Write flows forward through processors; read flows backwards.
In practice, ordering is controlled by processor Priority, so writes run compression → crypto → backend, and reads run backend → crypto → decompression. This gives a real storage engine, not just File.WriteAllBytes.


Cryptography & Performance

Crypto is powered by EasyExtensions.Crypto (NuGet) — a streaming AES-GCM engine (AesGcmStreamCipher) with:

  • Per-file wrapped keys and per-chunk authentication.
  • 12-byte nonce layout (4-byte file prefix + 8-byte chunk counter).
  • Parallel, chunked pipelines built on System.IO.Pipelines.

Performance characteristics:

  • Decrypt throughput ~9–10 GB/s across large chunk sizes on typical dev hardware.
  • Encrypt scales to memory bandwidth (~14–16+ GB/s; up to ~16–17 GB/s in favorable benchmarks) around 1–2 threads with ~1 MiB chunks.
  • Scaling efficient up to 2–4 threads, then limited by shared resources (memory BW / caches).

This isn’t “engineering overkill for bragging rights” — it’s deliberate headroom. When the crypto/compression pipeline is comfortably faster than your storage/network, the app stays responsive on NAS-class hardware, and you can throw very large trees and multi‑GB transfers at it without the system becoming fragile. Benchmarks include modest/NAS‑class machines — in my tests encryption and streaming compression remain faster than a typical 2.5 Gbit network link.

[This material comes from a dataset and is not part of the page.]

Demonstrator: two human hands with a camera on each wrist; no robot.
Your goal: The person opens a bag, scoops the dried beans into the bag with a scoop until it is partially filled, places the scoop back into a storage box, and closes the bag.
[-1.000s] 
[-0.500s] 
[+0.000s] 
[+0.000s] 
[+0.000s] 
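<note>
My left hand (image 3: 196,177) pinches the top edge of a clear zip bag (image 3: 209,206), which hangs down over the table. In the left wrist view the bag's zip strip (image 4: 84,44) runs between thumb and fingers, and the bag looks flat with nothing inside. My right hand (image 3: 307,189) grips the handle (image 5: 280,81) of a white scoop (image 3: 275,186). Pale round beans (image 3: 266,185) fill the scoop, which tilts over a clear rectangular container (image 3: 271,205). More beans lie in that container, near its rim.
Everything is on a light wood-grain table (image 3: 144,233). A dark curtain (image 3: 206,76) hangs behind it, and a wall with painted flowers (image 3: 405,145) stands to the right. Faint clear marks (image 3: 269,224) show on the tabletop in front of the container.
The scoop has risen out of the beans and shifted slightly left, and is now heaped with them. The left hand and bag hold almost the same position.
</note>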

Hashing for addressing uses SHA-256 from EasyExtensions.Crypto.


Security & Validation

  • Passwords
    PBKDF2 service with modern PHC-style handling via EasyExtensions (see DI in Cotton.Server).

  • Keys & settings
    Cotton.Autoconfig derives Pepper and MasterEncryptionKey from a single COTTON_MASTER_KEY env var, exposes CottonSettings:

    • MasterEncryptionKeyId
    • EncryptionThreads
    • CipherChunkSizeBytes
    • MaxChunkSizeBytes
  • Name hygiene
    Cotton.Validators/NameValidator:

    • enforces Unicode normalization;
    • forbids . / .., control and zero-width chars;
    • trims trailing dots/spaces;
    • blocks Windows reserved names;
    • provides a case-folded NameKey for CI lookups.

Quick Start (dev)

Requires Docker and Postgres.

  1. Start Postgres:
docker run -d --name cotton-pg \
  -e POSTGRES_PASSWORD=postgres \
  -p 5432:5432 \
  postgres:latest
  1. Run Cotton:
# COTTON_MASTER_KEY must be exactly 32 characters.
# It is used to derive both the password pepper and the master encryption key.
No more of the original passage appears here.